En cuanto al cómo también hay mucho que hacer; ¿Qué política industrial o tecnológica se va a desarrollar? ¿Qué modificaciones en la gestión se van a poder ejecutar? ¿Qué esquema de sostenimiento queremos? ¿ Cómo queremos involucrar al sector privado en la gestión de la defensa?.

Pero también vivimos en una sociedad que ha cambiado mucho, y a mejor, y el nuevo equipo del ministerio debe trasladar a la vida interna de las unidades, de las oficinas, las mismas demandas sociales, económicas, culturales, educativas que se dan en la vida real. No puede ser un mundo ajeno a la realidad. La amplia presencia de mujeres en el gobierno, en un gesto sin precedentes en la lucha por la igualdad, nos envía un poderoso mensaje a favor de la igualdad entre géneros y en el respeto, igualdad que seguro no se ha dado con tanta intensidad en otros colectivos como desde la incorporación de la mujer a nuestras fuerzas armadas.
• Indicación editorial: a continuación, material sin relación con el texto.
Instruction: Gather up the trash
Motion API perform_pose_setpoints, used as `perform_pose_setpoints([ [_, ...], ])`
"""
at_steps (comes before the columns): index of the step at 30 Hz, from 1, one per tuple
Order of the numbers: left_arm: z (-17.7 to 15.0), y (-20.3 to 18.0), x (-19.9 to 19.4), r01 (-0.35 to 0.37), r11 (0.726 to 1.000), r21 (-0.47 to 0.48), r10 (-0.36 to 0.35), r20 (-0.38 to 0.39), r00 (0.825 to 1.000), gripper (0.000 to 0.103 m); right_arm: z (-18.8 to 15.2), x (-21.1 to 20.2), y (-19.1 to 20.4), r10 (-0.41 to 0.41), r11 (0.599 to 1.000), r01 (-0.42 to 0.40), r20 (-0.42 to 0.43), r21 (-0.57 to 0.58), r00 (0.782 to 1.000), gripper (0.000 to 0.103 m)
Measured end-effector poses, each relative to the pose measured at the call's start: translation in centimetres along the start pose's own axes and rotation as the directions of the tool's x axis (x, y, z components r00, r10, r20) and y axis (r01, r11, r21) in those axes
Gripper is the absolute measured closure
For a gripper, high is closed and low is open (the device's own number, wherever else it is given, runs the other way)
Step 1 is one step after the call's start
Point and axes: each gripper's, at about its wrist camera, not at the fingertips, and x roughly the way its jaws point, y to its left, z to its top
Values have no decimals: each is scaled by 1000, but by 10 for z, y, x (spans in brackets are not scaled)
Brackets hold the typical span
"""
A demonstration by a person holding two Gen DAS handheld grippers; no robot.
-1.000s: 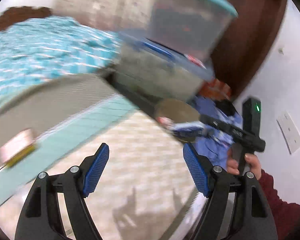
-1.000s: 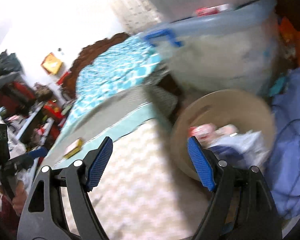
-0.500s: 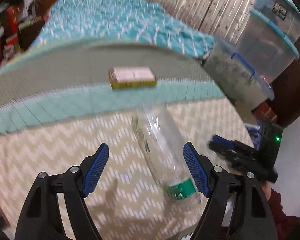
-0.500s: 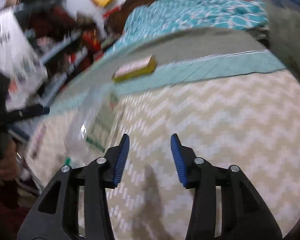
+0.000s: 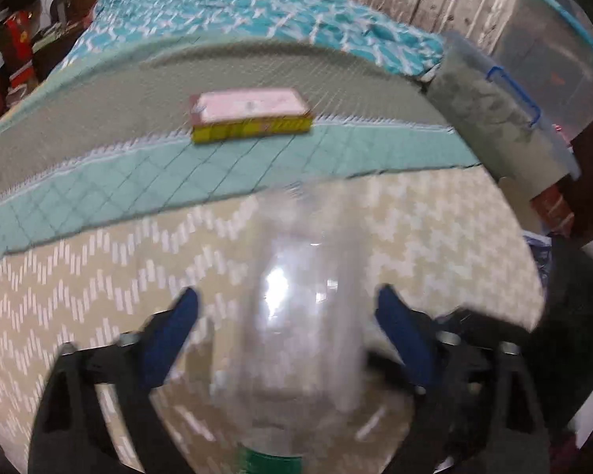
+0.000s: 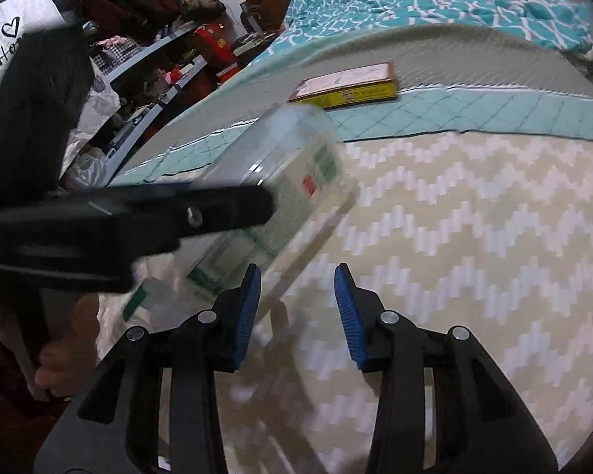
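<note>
Your left gripper (image 5: 286,331), jaws wide and just narrowing, straddles the clear bottle (image 5: 296,316) lying on the zigzag sheet (image 5: 99,276); pad contact is blurred. Your right gripper (image 6: 296,308), half open, holds nothing, the bottle at its 10 o'clock. Farther, at 12 o'clock: yellow box (image 5: 251,115)

clear plastic bottle (image 5: 296,316) with green-white label lying on the chevron bedcover (image 6: 474,237)
</note>
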Motion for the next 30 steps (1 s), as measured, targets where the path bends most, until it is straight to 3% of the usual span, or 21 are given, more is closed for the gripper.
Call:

La atención a las peculiaridades y necesidades del personal militar y funcionarios del ministerio debe ser asimismo otra prioridad; no olvidemos que la milicia es una legión de hombres (perdonen que Calderón no sabía mucho todavía del feminismo) y mujeres honradas, y que la defensa de sus derechos, la protección de sus necesidades, la preparación para una vida civil fuera de la milicia, la asignación de medios eficaces, constituyen objetivos ineludibles.

Ahora toca ver qué decisiones se toman en los próximos meses, pero no podemos olvidar que en Defensa lo único que no vale es la improvisación. Ministra suerte y al toro.